# [WORK INSTRUCTIONS]
The entire listing that follows must be repeated exactly, pictures excluded.

═════ COLLECTED MATERIAL ═════

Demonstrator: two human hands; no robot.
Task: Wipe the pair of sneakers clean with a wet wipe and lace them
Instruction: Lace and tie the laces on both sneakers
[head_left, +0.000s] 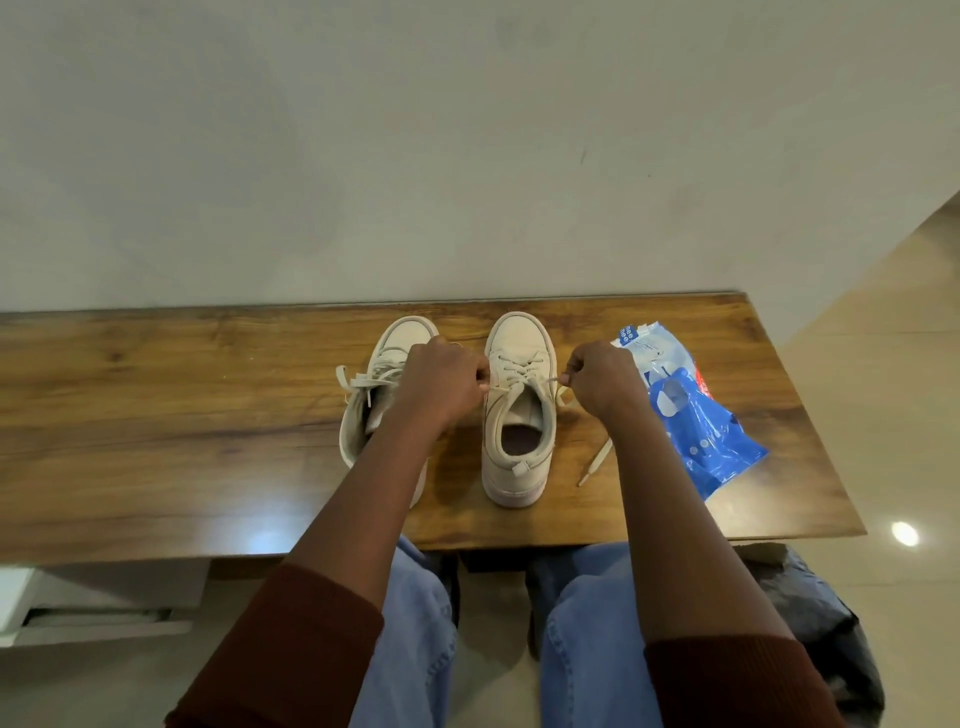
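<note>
Two off-white sneakers stand side by side on the wooden table (156, 415), toes toward the wall. The right sneaker (519, 415) has a cream lace (519, 371) crossed through its eyelets. My left hand (441, 379) pinches the lace end at the shoe's left side. My right hand (602, 376) pinches the other lace end at its right side; that loose end trails down to the table (595, 462). The left sneaker (382, 374) is partly hidden behind my left forearm, and its lace ends hang loose (353, 382).
A blue and white pack of wet wipes (685, 410) lies on the table right of the shoes. A pale wall stands right behind the table. My knees in blue jeans are under the front edge. A dark bag (831, 623) sits on the floor at right.
</note>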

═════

# [OUTPUT OF THE TASK]
Demonstrator: two human hands; no robot.
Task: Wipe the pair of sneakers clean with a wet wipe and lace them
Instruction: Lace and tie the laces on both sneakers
[head_left, +0.000s] 
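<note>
Two off-white sneakers stand side by side on the wooden table (156, 415), toes toward the wall. The right sneaker (519, 415) has a cream lace (519, 371) crossed through its eyelets. My left hand (441, 379) pinches the lace end at the shoe's left side. My right hand (602, 376) pinches the other lace end at its right side; that loose end trails down to the table (595, 462). The left sneaker (382, 374) is partly hidden behind my left forearm, and its lace ends hang loose (353, 382).
A blue and white pack of wet wipes (685, 410) lies on the table right of the shoes. A pale wall stands right behind the table. My knees in blue jeans are under the front edge. A dark bag (831, 623) sits on the floor at right.
</note>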

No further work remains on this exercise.